Simple ideas undermine sports marketing. Firstly, repeatedly saying something is great does not make that something great. The esteem with which the sports marketing industry coats itself isn’t matched by reality. Sports marketing may motivate someone to consider something, or spread the awareness of an event, but it cannot force people to pay attention, or attend something, if people don’t want to do something, they won’t.

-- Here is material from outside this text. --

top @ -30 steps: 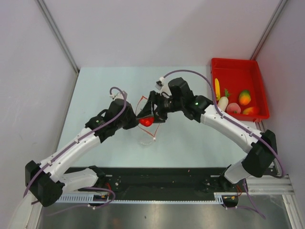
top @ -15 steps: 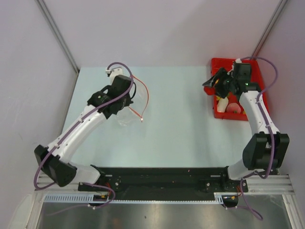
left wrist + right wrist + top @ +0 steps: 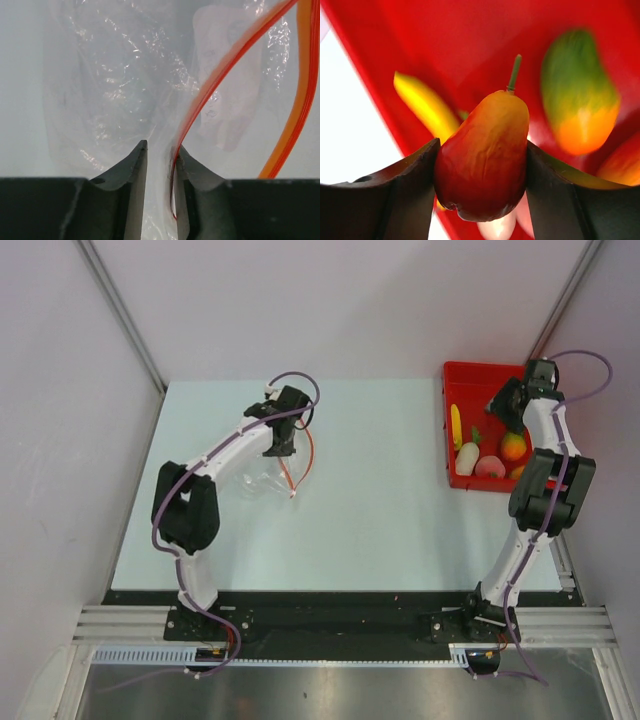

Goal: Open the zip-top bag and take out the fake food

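The zip-top bag [image 3: 262, 482] lies crumpled and clear on the table, its red-orange zip strip [image 3: 303, 455] curling open. My left gripper [image 3: 283, 445] sits at the bag's mouth. In the left wrist view its jaws [image 3: 160, 147] stand slightly apart, with the bag's film [image 3: 115, 75] and strip [image 3: 220, 75] running between them. My right gripper [image 3: 503, 405] hangs over the red tray [image 3: 480, 375], shut on a red-orange pear-shaped piece of fake food [image 3: 482, 160] with a green stem.
In the tray lie a yellow piece [image 3: 456, 425], a white radish [image 3: 467, 457], a pink piece [image 3: 489, 467] and an orange-green fruit [image 3: 513, 445]. White walls close in the table on both sides and at the back.
The right arm has carried the red fruit from the bag at mid-table to above the tray. The left arm swung back-left with the bag, and its jaws have parted a little.
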Action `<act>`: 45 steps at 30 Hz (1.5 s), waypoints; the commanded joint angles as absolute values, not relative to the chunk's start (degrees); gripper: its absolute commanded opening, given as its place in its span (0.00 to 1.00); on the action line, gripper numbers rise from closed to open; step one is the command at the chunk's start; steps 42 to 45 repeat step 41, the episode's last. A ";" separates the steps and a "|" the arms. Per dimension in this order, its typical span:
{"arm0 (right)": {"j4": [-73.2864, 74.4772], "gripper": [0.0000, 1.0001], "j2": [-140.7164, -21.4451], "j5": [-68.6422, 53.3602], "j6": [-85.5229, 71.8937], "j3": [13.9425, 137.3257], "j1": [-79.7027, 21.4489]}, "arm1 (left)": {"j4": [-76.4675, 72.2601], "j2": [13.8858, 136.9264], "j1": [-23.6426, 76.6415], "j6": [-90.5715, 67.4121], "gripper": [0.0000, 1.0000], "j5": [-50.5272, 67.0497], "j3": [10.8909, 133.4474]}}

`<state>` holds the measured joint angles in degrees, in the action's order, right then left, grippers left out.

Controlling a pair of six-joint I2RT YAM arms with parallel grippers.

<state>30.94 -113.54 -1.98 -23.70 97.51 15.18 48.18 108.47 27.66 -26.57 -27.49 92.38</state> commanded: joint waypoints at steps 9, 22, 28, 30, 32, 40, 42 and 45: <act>42.36 0.85 -124.80 7.65 -18.11 112.15 15.38 | 45.52 101.88 26.37 -23.02 0.97 -14.42 98.26; 48.77 1.00 -114.47 10.02 -17.93 110.22 7.75 | 35.90 72.45 26.37 -30.75 0.99 15.80 81.85; 49.32 1.00 -96.71 0.58 -20.48 97.06 -2.71 | 13.32 51.09 26.37 -44.37 1.00 24.16 57.86; 47.64 1.00 -86.95 -5.69 -22.31 89.00 -5.09 | 10.47 45.12 26.37 -46.74 0.99 24.52 52.68; 46.50 1.00 -77.58 -14.39 -25.12 83.87 -7.64 | 8.62 41.94 26.37 -47.37 1.00 25.13 50.46; 49.93 1.00 -52.40 -16.52 -31.81 71.82 -13.98 | 5.38 36.22 26.45 -49.92 1.00 29.79 49.05; 49.49 1.00 -50.56 -16.87 -32.60 71.81 -13.97 | 3.62 34.82 26.46 -50.70 1.00 30.32 48.61; 49.49 1.00 -50.56 -16.87 -32.60 71.81 -13.97 | 3.62 34.82 26.46 -50.70 1.00 30.32 48.61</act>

Secondly, a carefully crafted image isn’t always a true reflection of reality. Free market propagandists tell us that a free market is the best way of organising society because it “democratises opportunity” but you cannot access the free market if you have insufficient resources. Similarly sports marketing has created an inclusive image for premier league football but poorer fans are unable access the premier league dream.

Sports marketing cannot eradicate football’s earthier qualities. On my way back from Easter Monday’s excursion to Macclesfield I noticed an A4 piece of paper on the door of a Crewe station buffet;

The football world painted by that piece of paper is a place beyond the ken of the sports marketers, a place that smells of the petty regulation of fun, League Two aggression and “No Football Colours Allowed”, 

They can market the glossy premier league jamboree all they like but football is about more than 22 sweaty millionaires, it’s about local affiliation, long coach journeys, sharing stories in the pub, trains with standing room only and other heady things. Some people are actually drawn to football by these earthier qualities, odd no?

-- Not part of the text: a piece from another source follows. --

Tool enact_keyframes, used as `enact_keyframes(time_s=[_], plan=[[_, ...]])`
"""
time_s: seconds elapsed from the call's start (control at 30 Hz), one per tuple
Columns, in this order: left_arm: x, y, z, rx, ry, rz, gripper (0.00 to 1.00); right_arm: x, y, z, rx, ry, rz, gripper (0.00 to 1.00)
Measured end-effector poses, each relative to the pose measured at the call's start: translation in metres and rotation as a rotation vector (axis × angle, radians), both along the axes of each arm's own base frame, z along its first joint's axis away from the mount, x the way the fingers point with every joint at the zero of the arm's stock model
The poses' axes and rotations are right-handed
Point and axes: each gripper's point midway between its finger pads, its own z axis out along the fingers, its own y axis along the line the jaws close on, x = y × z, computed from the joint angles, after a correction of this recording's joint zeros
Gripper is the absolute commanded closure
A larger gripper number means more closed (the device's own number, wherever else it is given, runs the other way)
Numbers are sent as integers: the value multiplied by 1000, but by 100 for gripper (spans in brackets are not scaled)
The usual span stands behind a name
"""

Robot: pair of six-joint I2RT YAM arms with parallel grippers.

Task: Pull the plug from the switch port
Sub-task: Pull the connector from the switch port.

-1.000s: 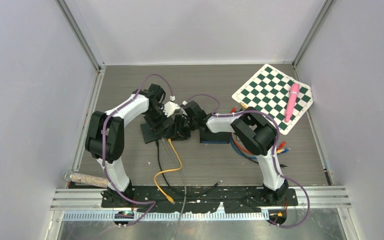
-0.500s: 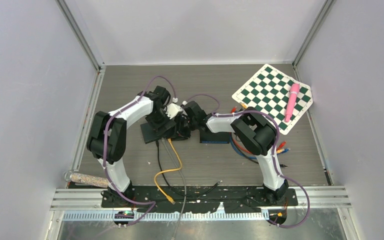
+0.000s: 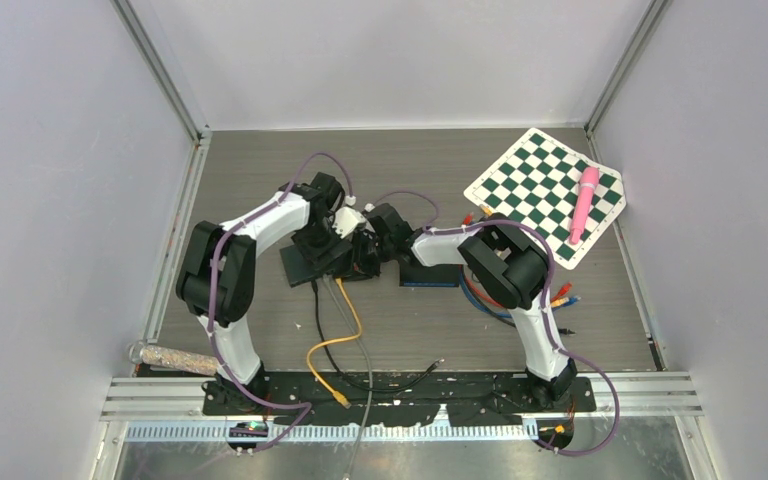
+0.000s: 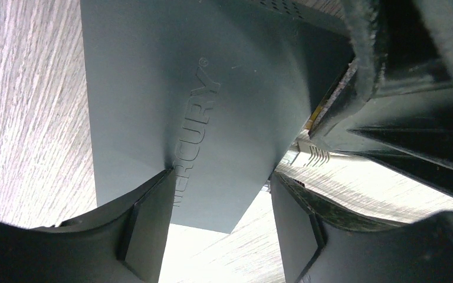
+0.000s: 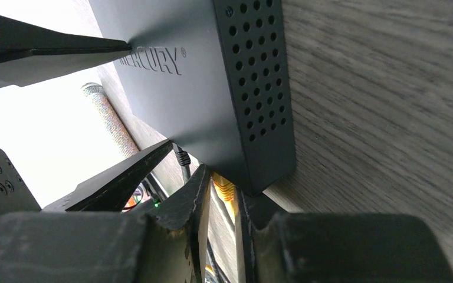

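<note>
Your switch (image 4: 171, 88) has a dark grey matt shell, smooth on top, with moulded lettering in the same finish. Its side is punched with rows of small round holes. The table (image 3: 260, 160) under it looks like grey wood-grain laminate, matt and finely streaked. The fingers (image 4: 144, 230) of your left gripper (image 4: 221, 188) are dull black and smooth on the flat faces, while those of the right gripper (image 5: 221, 203) show a rough, frayed edge. The plug (image 5: 224, 187) is yellow ribbed plastic with a slight sheen. The arms (image 3: 260, 215) wear glossy white shells over matt black joints. The checkered board (image 3: 530, 180) looks like flat matt card, the pen (image 3: 584, 205) smooth pink plastic, the roll (image 3: 175, 357) rough and speckled, and the rails (image 3: 650, 385) brushed metal.
</note>
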Motion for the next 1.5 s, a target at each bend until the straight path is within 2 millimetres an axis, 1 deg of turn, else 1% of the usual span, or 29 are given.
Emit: enact_keyframes(time_s=[0.03,0.13,0.43,1.03,1.33,1.5], plan=[[0,0,0,0,0,-1,39,0,0,0,0,0,1,91],[0,0,0,0,0,-1,39,0,0,0,0,-2,1,95],[-1,0,0,0,4,14,45,-1,-2,0,1,-40,34,95],[-5,-7,0,-19,14,23,47,-7,-11,2,26,-98,93,95],[-10,-9,0,-32,36,29,47,-18,-15,2,50,-87,118,95],[-8,-7,0,-28,29,37,47,-27,-16,4,66,-64,148,95]])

So why do some people take an interest in football? I haven’t got a clue but here’s my best speculation. Perhaps some of their workmates only talk about football. Perhaps their friends discovered the japes one can have at the footy. Perhaps they’re following stereotypical behaviour patterns because they adore the intoxicating personalities of alpha males.

Perhaps it’s fashion. Perhaps it’s You Tube. Perhaps they once followed a crowd to see where it was heading. Perhaps they like polyester clothing. Perhaps the world is merely a stage and people are merely playing the role of “football fan”.

If the last point was true I could become north Wales’ very own Lee Strassberg with a downbeat football actor’s studio; “Luke Darling! That was wonderful! But where is your sense of realism? Where’s your true sense of self? Try to be the bored football fan, not act like a bored football fan!”

I realise that you read “everyone can interact with it (football) in their own way” some time ago so most of this post may sound a little illogical (people are only interacting with football in their own way) or misanthropic (none of these people directly impinge upon my life) but I can assure that I am neither illogical nor a full-time misanthrope.

To be honest I don’t really care why other people like football, or how they interact with the sport, because it’s none of my business.  It’s just that I prefer to interpret football’s culture in my own way and I’ve lost count of the occasions when tedious behaviour has shaken me out of a carefully constructed reverie.

For me it’s like the concept of free speech; anybody can speak but nobody is compelled to listen. I wish that other people would stick to their part of the deal that I have just implied. I am only asking for ignorance of irritating details and a bit of peace, is that asking too much?